OUR TRADITIONAL CHRISTMAS DISH:
If you make something and it becomes a hit, it is most expected that it will be brought to occasions with family and friends. In this case, it has to be eggplant parmigiana.
Due to the change of my diet, I've improved this dish. I now poach the eggplant in water or stock for a lighter version. In this way, the vegetable softens and soaks up the liquid and not the drenched oil.
· Serves approx. 12 -14 portions
· Rectangle casserole dish size approx. 32 cm x 23cm
· Preheated oven approx. 170c
Ingredients
For sauce
· Approx. 1kg or 14 medium tomatoes
· 1 medium red onion chopped roughly
· 2-3 cloves of whole garlic (depending on size and taste preference)
· 2 teaspoons olive oil
· 1/2 teaspoon salt
For the main portion of dish
· 4 large eggplants approx. 1.5 kg, sliced 5 mm or 1/4 inch cut lengthways
· 3 teaspoons of olive oil
· A good pinch of salt (to each batch of boiling water)
· 3 medium size red capsicums: tops, veins and seeds removed
· 1 teaspoon olive oil to drizzle
· Approx. 20 thin slices of provolone or mozzarella, or a mix of both (ask cheese supplier to pre cut for ease)
· Approx. 1/2 cup finely ground Parmesan cheese to sprinkle
Method
For sauce
Once water begins to boil, add washed tomatoes. Allow skins to loosen, and this takes about 5 mins in boiling water. Remove, drain and once the tomatoes are cool enough to handle, carefully remove the skins.
On a lined baking tray, place skinned tomatoes, red onion, garlic cloves, a drizzle of oil and a sprinkle of salt. At 175 c, roast the vegetables in the oven for about 40-45 mins or until golden and soft. Once cooked, remove and spoon vegetables into the food processor and blend until it is combined.
For eggplant
When the eggplant has been washed and sliced, add about 10 slices to boiling water, enough to cover the slices. This can be done in three batches. It is best to remove the water each time, as it can get bitter from eggplants.
For about 5 mins on soft boil, gently poach until they are soft. Remove and drain each batch and transfer them onto a lined baking tray. Drizzle oil over and bake in the oven for around 40 mins. Once cooked, allow them to cool.
For capsicums
On another lined baking tray, place capsicums and drizzle oil over. Bake these until they begin to blister, which will be around 40 mins. Remove the capsicums from oven and cover, as this will help to loosen the skins.
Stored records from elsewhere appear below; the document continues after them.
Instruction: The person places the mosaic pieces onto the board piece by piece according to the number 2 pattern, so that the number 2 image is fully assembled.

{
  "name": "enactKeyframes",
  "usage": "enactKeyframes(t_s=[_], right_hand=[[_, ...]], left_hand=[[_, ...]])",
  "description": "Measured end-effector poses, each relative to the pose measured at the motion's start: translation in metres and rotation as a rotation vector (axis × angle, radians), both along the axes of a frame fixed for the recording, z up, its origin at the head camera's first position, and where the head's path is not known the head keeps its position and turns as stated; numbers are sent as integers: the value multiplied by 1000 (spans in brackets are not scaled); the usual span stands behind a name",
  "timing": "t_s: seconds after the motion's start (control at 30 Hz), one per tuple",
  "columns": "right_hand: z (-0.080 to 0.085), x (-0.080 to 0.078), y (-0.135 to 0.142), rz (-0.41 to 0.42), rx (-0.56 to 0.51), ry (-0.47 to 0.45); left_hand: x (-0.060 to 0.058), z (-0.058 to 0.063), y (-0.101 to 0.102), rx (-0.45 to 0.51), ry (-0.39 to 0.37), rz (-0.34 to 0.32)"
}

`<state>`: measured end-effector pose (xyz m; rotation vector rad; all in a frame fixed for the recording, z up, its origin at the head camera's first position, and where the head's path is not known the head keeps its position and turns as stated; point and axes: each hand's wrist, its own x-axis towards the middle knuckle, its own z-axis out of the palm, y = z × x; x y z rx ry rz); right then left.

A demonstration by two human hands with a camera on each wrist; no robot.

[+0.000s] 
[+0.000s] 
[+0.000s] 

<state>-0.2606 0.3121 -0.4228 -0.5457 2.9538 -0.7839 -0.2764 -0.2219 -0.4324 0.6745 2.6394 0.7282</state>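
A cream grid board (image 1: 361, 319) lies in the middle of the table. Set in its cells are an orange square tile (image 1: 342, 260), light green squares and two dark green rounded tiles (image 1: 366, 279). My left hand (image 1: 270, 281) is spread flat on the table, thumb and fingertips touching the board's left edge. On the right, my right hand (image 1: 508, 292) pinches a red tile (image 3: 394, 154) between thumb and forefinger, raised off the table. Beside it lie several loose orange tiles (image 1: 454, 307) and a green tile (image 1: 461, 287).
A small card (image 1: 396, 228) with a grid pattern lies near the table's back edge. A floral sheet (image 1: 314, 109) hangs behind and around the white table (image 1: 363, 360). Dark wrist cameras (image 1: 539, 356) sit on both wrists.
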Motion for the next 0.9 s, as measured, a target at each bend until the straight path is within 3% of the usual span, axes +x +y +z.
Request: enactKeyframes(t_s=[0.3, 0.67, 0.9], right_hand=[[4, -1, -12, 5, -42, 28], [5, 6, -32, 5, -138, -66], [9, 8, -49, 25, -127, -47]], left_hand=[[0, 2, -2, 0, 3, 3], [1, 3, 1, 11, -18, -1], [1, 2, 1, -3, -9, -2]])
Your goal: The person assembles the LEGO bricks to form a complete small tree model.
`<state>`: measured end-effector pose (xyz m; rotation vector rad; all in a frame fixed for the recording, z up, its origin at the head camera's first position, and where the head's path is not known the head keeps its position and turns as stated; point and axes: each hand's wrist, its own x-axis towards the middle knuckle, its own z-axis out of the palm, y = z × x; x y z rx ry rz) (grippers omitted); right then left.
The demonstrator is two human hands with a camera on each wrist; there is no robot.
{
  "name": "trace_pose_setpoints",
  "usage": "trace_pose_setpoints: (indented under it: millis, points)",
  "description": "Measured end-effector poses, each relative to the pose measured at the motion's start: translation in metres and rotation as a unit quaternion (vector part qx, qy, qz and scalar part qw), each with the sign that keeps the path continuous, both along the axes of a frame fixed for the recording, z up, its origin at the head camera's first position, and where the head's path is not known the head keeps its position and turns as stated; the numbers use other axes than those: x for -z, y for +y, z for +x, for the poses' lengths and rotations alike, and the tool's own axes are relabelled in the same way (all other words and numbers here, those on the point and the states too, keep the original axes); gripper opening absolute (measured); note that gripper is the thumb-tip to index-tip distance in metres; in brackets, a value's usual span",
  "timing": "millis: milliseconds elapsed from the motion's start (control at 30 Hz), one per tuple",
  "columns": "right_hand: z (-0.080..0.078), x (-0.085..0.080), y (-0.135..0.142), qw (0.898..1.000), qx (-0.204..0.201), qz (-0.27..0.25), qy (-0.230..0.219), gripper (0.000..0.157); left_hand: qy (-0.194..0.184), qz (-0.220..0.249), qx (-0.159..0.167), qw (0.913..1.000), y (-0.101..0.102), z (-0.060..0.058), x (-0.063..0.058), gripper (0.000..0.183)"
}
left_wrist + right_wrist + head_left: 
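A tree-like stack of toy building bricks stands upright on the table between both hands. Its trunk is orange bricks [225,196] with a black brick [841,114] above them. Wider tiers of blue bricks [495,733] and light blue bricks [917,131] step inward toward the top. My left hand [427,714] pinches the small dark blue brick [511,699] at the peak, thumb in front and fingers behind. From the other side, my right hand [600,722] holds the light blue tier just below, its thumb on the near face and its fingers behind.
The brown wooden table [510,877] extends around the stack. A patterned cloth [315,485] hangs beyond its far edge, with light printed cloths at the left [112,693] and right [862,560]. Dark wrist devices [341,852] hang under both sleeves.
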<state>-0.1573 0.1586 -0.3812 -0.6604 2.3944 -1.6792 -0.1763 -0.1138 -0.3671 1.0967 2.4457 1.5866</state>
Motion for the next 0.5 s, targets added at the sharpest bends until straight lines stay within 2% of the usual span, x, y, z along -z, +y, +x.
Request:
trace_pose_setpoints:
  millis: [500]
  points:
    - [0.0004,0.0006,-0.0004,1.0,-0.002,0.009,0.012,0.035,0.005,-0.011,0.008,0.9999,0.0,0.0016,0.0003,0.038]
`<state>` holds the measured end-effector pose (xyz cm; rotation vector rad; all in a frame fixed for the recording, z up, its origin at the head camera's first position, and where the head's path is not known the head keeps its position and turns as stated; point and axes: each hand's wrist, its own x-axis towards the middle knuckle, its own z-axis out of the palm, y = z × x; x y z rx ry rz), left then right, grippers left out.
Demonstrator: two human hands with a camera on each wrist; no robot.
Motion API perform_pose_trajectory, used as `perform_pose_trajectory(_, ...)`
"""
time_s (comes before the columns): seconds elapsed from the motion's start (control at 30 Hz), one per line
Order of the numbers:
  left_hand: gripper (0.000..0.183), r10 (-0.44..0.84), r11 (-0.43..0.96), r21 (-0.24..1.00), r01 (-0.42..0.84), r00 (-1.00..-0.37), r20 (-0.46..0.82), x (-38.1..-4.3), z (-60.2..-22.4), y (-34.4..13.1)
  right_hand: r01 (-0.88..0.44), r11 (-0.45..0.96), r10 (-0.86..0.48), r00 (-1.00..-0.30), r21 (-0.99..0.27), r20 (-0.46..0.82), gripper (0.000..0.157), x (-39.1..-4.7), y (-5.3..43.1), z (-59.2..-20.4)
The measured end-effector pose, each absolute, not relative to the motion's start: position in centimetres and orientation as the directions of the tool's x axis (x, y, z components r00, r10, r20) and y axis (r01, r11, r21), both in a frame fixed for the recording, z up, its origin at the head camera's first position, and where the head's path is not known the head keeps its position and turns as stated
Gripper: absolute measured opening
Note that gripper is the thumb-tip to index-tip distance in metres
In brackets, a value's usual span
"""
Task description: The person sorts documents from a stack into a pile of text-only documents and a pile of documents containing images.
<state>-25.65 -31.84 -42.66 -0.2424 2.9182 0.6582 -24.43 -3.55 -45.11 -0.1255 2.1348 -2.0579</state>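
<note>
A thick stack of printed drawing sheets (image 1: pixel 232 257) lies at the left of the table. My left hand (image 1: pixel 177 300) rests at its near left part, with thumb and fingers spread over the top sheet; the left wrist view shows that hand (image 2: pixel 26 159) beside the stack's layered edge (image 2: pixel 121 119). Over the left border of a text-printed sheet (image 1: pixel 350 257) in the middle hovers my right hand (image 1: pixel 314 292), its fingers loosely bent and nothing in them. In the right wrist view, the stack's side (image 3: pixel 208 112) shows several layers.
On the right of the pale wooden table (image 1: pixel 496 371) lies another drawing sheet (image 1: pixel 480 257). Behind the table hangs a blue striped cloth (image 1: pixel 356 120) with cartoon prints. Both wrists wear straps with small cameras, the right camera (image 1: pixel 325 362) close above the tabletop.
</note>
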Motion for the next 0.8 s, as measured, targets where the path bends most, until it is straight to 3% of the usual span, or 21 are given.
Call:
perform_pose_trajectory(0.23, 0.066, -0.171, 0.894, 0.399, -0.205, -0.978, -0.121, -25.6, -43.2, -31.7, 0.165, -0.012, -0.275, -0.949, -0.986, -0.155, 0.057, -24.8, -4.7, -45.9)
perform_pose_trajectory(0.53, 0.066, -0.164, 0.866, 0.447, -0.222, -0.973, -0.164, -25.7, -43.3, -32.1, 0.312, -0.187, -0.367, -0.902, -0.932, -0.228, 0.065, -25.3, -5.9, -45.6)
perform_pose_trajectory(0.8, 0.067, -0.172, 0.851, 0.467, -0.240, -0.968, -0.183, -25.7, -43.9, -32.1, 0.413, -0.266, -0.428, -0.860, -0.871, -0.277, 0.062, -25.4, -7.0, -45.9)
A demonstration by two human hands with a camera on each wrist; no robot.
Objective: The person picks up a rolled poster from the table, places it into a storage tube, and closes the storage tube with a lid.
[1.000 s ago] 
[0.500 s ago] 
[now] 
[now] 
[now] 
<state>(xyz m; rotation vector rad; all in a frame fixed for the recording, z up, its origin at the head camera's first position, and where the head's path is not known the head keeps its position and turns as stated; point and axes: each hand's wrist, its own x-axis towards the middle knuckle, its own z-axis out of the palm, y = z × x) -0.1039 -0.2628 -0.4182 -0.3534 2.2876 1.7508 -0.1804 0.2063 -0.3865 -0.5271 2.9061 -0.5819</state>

Once they cool enough to handle, carefully peel the skin off and discard them. Either cut or pull them apart into strips and place them on a separate plate ready to be layered.
To assemble
Place a layer of the cooked eggplant on the base of casserole dish. Begin layering by using thin layers red capsicum and tomato sauce, followed by a layer of cheese. Continue this until it fills up the dish. Finish off with a generous sprinkle of Parmesan cheese.
Once this is assembled it can sit in fridge for a day or two, which further enhances the flavours. When needed, bake them in a moderate oven for around 45 mins. It should start to become golden and bubble. When the dish ready, tear basil leaves off from stems and scatter it over – this will provide colour, taste and further flavour.
Eggplant Parmigiana is also a lovely pair for a large green salad!